The Tocharians, (also spelled Tokharians), originally nomads, lived in today's Xinjiang; they spoke the Indo-European Tocharian languages.

They were known by the Chinese as the Daxia (大夏, although popular sources have argued that they were in fact the same as the Yuezhi). By the Greeks they were known as Tocharoi and by the Turks as Twghry. A branch of the Yuezhi were the Kushan, whose loosely-constituted empire was at its height in the first centuries of the Common Era, and stretched from the Indus Valley to the Aral Sea, embracing much of the route of the Silk Road.

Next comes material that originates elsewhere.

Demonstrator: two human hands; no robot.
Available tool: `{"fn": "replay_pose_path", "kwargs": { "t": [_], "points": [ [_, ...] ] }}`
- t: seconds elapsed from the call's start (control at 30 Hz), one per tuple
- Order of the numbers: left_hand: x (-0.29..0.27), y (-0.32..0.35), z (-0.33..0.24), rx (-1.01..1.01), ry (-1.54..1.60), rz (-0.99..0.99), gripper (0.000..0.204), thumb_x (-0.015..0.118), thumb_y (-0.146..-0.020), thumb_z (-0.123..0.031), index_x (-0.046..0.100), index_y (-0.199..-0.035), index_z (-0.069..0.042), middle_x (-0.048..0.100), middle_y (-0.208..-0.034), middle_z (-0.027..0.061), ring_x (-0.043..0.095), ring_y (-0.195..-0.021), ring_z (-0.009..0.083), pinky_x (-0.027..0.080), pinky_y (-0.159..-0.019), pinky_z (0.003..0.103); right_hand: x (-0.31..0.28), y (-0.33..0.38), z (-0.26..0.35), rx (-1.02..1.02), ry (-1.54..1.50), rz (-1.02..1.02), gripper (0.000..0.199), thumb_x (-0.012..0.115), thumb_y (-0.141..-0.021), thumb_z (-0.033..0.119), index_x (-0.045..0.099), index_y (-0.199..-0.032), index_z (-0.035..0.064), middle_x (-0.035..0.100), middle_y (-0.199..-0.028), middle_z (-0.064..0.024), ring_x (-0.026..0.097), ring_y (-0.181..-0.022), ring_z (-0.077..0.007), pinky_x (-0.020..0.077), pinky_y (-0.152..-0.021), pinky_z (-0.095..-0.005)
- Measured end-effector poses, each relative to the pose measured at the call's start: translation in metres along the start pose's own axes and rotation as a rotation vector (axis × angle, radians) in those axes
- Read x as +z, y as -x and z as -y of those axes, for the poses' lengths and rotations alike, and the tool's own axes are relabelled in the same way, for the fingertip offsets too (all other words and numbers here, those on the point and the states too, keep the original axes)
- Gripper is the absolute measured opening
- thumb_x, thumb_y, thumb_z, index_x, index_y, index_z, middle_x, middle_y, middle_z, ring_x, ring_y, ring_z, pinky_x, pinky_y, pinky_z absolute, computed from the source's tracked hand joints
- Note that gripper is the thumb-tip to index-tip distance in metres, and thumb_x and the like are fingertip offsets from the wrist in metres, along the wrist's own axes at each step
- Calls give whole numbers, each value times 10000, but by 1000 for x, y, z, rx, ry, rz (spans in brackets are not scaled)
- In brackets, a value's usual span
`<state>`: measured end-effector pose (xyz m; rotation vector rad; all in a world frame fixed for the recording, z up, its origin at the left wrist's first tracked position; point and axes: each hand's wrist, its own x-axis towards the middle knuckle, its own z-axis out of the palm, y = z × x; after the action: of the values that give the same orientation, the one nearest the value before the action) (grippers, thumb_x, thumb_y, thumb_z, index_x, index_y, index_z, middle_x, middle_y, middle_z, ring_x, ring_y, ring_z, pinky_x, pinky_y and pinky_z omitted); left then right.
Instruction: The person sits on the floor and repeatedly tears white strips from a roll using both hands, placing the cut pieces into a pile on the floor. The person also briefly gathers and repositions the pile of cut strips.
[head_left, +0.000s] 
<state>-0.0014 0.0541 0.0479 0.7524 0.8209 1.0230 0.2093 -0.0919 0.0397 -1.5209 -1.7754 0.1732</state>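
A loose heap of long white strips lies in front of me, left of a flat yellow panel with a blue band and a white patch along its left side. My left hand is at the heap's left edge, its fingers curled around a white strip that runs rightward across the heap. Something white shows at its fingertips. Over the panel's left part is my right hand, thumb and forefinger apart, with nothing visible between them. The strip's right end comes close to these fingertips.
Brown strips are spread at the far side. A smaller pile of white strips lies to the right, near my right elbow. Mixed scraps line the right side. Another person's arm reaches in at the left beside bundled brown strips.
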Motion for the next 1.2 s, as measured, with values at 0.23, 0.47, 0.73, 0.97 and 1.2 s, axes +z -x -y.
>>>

Earlier mummified burials suggest that precursors of these easternmost speakers of an Indo-European language may have lived in the region of Xinjiang and the Tarim Basin from around 1000 BC until finally they were assimilated by Uighur Turks in the 8th century CE. According to a controversial theory, early invasions by Turkic speakers may have pushed Tocharian speakers out of the Tarim Basin and into modern Afghanistan, India, Turkmenistan, Pakistan, Tajikistan, and Uzbekistan.

Their late manuscript fragments, of the 7th and 8th centuries, suggest that they were no longer either as nomadic or as barbaric as the Chinese had considered them. Besides the religious texts, the texts include monastery correspondence and accounts, commercial documents, caravan permits, and medical and magical texts.

Tocharians, living along the Silk Road, had contacts with the Chinese and Persians, and Turkic, Indian and Iranian tribes. Their Buddhism, like their alphabet, came from northern India. The Kushan Tocharians may have played a part in the transmission of Buddhism to China. Many apparently also practised some variant of Manichaeanism.